*Exercise instructions:*
Transcribe only the lines in the data below falling between the line with "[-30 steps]" and the line with "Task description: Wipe", including those two lines, and leave out any picture.

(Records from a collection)
--- START ---

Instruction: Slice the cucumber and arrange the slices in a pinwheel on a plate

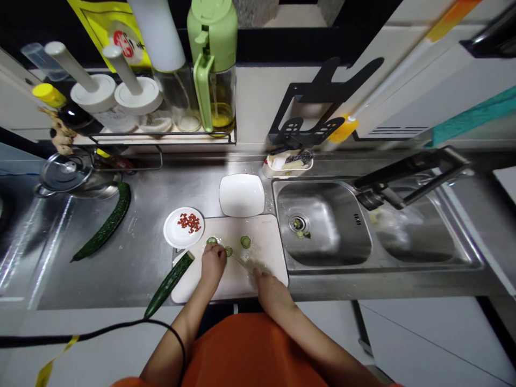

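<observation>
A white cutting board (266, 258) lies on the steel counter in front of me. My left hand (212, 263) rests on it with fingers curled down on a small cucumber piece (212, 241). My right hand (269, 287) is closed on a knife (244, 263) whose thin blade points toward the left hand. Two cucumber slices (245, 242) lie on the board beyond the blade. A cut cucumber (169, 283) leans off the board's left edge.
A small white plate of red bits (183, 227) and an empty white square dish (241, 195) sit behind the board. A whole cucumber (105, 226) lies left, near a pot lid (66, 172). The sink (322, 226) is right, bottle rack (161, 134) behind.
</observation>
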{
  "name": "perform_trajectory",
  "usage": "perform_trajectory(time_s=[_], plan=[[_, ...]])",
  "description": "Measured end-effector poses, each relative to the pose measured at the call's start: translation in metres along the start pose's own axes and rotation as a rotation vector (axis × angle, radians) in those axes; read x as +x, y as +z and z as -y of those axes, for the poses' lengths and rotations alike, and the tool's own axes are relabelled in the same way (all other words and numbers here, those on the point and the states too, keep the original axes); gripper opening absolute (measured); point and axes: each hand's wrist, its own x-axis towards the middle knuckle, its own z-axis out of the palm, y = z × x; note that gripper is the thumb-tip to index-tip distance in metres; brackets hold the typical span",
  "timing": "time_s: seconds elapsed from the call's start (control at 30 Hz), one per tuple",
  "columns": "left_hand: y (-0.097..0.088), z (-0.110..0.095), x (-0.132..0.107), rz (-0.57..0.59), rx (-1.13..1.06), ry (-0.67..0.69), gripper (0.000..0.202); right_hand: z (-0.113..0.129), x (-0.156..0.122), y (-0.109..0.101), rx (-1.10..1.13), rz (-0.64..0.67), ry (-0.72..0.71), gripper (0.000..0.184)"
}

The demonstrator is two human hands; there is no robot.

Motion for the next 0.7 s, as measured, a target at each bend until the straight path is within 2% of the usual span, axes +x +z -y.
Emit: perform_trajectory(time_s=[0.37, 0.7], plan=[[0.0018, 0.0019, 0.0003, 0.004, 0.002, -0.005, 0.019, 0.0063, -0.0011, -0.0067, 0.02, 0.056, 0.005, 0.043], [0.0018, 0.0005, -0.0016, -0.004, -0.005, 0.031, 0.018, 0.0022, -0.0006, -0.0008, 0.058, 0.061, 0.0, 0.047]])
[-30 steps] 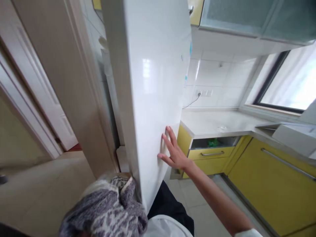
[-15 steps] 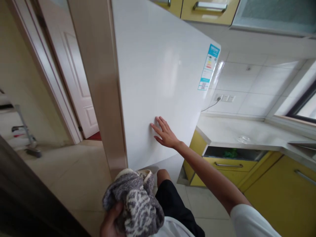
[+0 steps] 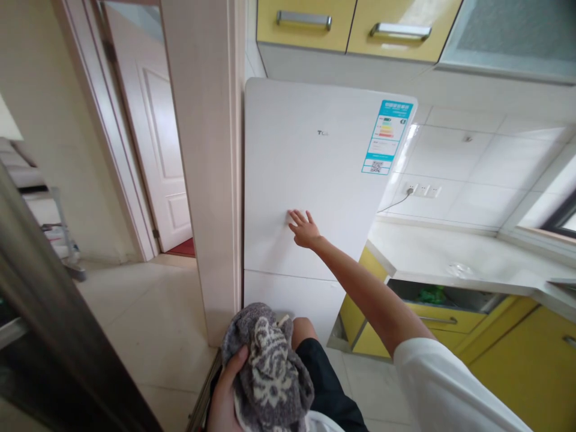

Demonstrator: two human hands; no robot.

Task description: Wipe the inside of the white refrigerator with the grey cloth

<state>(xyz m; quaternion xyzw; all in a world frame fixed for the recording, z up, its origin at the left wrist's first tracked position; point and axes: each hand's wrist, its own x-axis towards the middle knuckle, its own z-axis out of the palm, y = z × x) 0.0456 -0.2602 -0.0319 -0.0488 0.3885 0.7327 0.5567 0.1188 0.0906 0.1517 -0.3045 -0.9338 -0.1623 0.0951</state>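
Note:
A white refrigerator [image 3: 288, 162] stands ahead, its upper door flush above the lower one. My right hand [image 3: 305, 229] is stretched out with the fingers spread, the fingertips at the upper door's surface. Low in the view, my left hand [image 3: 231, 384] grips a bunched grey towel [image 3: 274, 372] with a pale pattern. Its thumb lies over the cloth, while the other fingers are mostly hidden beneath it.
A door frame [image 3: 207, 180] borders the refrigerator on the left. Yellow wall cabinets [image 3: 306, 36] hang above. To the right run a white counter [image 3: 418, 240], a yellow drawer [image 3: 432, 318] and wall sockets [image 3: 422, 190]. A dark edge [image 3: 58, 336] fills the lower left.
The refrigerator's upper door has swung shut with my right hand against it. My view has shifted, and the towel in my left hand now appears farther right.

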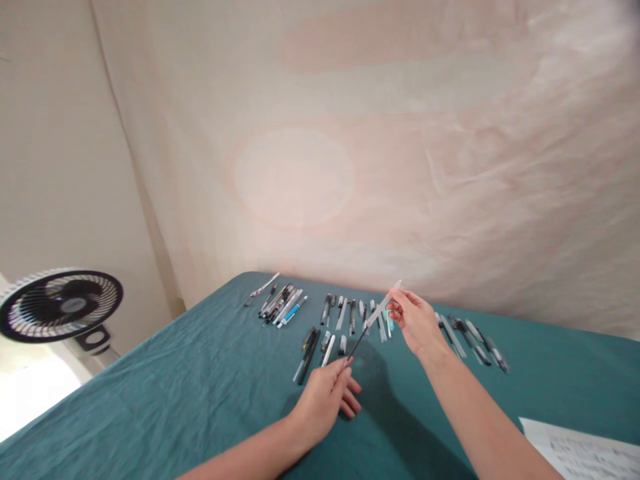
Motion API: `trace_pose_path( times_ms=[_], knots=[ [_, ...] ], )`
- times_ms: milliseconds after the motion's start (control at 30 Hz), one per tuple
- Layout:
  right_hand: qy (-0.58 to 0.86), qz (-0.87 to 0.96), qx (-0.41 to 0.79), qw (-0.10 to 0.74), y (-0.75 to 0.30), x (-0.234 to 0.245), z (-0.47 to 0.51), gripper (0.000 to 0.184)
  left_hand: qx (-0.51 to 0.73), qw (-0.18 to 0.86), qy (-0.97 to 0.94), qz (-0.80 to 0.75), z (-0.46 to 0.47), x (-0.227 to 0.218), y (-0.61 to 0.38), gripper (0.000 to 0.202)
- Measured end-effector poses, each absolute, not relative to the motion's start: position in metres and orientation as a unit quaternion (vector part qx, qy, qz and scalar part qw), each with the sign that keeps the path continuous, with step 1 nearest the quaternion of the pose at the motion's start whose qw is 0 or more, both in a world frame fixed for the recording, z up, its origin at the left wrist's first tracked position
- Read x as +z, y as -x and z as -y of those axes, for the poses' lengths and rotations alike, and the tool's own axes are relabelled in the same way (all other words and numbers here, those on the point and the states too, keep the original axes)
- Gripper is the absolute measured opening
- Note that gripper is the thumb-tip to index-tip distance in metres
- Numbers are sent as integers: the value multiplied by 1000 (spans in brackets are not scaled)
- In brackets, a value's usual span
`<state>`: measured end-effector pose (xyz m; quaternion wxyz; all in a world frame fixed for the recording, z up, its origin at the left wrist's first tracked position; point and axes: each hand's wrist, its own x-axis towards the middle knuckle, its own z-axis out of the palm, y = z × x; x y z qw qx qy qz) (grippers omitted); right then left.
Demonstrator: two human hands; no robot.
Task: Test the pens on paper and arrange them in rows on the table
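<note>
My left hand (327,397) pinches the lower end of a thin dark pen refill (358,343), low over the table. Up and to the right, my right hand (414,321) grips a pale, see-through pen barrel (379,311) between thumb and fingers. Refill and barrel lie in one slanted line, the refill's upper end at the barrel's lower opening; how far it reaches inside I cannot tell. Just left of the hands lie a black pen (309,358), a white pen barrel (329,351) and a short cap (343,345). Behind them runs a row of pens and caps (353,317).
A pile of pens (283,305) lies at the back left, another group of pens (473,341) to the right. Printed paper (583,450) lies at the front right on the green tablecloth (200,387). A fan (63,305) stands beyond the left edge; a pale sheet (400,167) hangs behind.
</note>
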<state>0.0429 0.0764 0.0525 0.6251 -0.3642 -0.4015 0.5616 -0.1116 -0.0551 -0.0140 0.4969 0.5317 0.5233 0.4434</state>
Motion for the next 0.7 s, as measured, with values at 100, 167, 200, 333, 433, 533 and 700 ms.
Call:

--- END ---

*Output for this exercise:*
[-30 steps] 
[-15 steps] 
[+0 steps] 

Demonstrator: two human hands; no robot.

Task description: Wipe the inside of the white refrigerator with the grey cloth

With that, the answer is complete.